**PROBLEM REQUIREMENTS**
Copy out the data so that nothing differs from the original.

**DATA EXTRACT**
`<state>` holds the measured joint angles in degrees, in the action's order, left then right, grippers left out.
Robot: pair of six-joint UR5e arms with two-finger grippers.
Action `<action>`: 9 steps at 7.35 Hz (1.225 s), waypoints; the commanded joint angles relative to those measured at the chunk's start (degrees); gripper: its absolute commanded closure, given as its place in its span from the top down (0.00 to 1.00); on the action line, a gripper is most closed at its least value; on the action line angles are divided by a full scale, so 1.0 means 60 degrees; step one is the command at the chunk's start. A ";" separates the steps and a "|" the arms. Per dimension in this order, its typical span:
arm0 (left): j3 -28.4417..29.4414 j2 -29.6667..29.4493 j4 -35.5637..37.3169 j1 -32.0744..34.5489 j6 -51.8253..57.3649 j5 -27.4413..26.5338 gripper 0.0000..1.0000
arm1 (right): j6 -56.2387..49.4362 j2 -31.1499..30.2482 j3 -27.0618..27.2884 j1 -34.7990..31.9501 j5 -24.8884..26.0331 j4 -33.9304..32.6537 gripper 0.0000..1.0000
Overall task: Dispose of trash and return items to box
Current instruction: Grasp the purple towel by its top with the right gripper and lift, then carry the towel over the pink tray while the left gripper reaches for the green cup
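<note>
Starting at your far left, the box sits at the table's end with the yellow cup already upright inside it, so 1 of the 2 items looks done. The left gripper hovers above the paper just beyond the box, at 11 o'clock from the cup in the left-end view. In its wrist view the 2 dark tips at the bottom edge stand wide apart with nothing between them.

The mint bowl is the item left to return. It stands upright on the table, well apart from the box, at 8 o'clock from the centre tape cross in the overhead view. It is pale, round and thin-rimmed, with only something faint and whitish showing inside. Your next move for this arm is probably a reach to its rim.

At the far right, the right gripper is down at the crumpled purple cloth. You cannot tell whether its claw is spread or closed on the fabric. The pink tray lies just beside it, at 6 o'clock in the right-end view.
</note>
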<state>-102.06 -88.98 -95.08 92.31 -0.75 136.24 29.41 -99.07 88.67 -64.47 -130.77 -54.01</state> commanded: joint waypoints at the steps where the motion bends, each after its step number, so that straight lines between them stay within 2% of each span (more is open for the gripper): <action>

**RESULT OF THE TASK**
`<state>` holds the measured joint angles in degrees, in the action's order, left then right, grippers left out.
Robot: pair of six-joint UR5e arms with two-finger grippers.
Action `<action>`: 9 steps at 7.35 Hz (1.225 s), waypoints; the commanded joint angles relative to those measured at the chunk's start (degrees); gripper: its absolute commanded closure, given as its place in its span from the top down (0.00 to 1.00); on the action line, a gripper is most closed at its least value; on the action line angles are divided by a full scale, so 1.0 means 60 degrees; step one is the command at the chunk's start. A ";" separates the steps and a "|" the arms. Per dimension in this order, its typical span:
arm0 (left): j3 -28.4417..29.4414 j2 -29.6667..29.4493 j4 -35.5637..37.3169 j1 -32.0744..34.5489 j6 -51.8253..57.3649 j5 -27.4413..26.5338 gripper 0.0000..1.0000
arm1 (right): j6 -56.2387..49.4362 j2 -31.1499..30.2482 j3 -27.0618..27.2884 j1 -34.7990..31.9501 j5 -24.8884..26.0331 j4 -33.9304..32.6537 gripper 0.0000..1.0000
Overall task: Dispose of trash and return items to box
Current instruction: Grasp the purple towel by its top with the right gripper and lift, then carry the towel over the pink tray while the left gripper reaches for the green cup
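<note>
Starting at your far left, the box sits at the table's end with the yellow cup already upright inside it, so 1 of the 2 items looks done. The left gripper hovers above the paper just beyond the box, at 11 o'clock from the cup in the left-end view. In its wrist view the 2 dark tips at the bottom edge stand wide apart with nothing between them.

The mint bowl is the item left to return. It stands upright on the table, well apart from the box, at 8 o'clock from the centre tape cross in the overhead view. It is pale, round and thin-rimmed, with only something faint and whitish showing inside. Your next move for this arm is probably a reach to its rim.

At the far right, the right gripper is down at the crumpled purple cloth. You cannot tell whether its claw is spread or closed on the fabric. The pink tray lies just beside it, at 6 o'clock in the right-end view.
</note>
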<state>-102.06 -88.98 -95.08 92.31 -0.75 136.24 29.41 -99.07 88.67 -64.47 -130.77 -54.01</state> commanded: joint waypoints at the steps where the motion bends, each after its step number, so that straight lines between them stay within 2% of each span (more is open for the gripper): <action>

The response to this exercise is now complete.